A Machine-to-Machine protocol benchmark for eHealth applications - Use case: Respiratory rehabilitation

BACKGROUND M2M (Machine-to-Machine) communications represent one of the main pillars of the new paradigm of the Internet of Things (IoT), and is making possible new opportunities for the eHealth business. Nevertheless, the large number of M2M protocols currently available hinders the election of a suitable solution that satisfies the requirements that can demand eHealth applications. OBJECTIVES In the first place, to develop a tool that provides a benchmarking analysis in order to objectively select among the most relevant M2M protocols for eHealth solutions. In the second place, to validate the tool with a particular use case: the respiratory rehabilitation.
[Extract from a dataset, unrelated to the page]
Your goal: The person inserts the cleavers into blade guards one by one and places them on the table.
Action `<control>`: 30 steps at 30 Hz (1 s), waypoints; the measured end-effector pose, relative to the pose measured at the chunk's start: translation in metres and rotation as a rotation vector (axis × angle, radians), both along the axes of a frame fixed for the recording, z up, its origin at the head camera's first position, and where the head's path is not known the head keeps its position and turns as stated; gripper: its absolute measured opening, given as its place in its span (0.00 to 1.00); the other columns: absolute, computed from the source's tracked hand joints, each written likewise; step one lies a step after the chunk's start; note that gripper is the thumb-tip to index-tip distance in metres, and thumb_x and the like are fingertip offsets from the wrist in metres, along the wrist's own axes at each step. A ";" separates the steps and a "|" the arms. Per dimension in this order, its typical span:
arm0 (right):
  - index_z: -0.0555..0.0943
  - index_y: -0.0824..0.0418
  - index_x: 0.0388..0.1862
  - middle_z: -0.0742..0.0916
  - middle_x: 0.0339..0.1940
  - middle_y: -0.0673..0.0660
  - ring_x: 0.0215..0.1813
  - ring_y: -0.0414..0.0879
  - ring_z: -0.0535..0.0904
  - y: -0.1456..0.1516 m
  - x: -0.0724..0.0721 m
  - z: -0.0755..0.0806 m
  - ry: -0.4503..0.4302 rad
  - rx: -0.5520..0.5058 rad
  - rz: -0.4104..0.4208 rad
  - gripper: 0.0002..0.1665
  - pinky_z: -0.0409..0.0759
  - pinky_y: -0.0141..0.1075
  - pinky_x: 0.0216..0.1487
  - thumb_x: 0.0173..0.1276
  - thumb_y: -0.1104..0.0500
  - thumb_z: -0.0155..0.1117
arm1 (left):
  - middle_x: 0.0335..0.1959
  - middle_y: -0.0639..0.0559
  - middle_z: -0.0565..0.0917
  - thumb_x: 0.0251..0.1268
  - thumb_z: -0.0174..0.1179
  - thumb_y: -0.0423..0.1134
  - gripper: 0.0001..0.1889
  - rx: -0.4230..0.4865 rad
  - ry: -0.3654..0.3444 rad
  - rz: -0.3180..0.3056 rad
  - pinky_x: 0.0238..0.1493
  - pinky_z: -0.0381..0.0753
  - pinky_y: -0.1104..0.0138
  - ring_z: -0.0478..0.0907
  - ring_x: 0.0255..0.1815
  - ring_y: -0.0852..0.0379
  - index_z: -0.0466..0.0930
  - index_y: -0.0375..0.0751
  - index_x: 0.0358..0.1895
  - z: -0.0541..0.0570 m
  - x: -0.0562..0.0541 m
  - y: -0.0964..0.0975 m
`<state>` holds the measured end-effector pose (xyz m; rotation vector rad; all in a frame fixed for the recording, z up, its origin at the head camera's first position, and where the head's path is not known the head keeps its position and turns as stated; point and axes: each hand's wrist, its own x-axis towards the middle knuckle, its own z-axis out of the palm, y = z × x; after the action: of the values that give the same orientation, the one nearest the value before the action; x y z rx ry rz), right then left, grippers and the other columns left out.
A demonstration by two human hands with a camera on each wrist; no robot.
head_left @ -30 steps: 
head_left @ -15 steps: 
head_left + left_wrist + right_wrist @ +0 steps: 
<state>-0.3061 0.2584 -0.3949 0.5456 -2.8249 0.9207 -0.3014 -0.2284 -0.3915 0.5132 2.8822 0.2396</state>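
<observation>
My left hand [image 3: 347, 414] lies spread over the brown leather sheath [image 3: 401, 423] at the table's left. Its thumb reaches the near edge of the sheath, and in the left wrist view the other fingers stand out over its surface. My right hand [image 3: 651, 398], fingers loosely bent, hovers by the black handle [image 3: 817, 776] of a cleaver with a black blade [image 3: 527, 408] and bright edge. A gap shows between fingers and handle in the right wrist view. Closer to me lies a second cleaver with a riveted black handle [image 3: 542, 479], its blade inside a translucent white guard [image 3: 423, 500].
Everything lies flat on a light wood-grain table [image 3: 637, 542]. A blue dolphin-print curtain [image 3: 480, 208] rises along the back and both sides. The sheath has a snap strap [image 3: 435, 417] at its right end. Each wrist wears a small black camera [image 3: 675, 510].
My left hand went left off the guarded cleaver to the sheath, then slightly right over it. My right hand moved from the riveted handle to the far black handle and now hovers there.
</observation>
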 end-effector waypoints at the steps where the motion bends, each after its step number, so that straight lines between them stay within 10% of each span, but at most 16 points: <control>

METHODS A software tool, called Distributed Computing Framework (DFC), has been designed and developed to execute the benchmarking tests and facilitate the deployment in environments with a large number of machines, with independence of the protocol and performance metrics selected. RESULTS DDS, MQTT, CoAP, JMS, AMQP and XMPP protocols were evaluated considering different specific performance metrics, including CPU usage, memory usage, bandwidth consumption, latency and jitter. The results obtained allowed to validate a case of use: respiratory rehabilitation of chronic obstructive pulmonary disease (COPD) patients in two scenarios with different types of requirement: Home-Based and Ambulatory. CONCLUSIONS The results of the benchmark comparison can guide eHealth developers in the choice of M2M technologies. In this regard, the framework presented is a simple and powerful tool for the deployment of benchmark tests under specific environments and conditions.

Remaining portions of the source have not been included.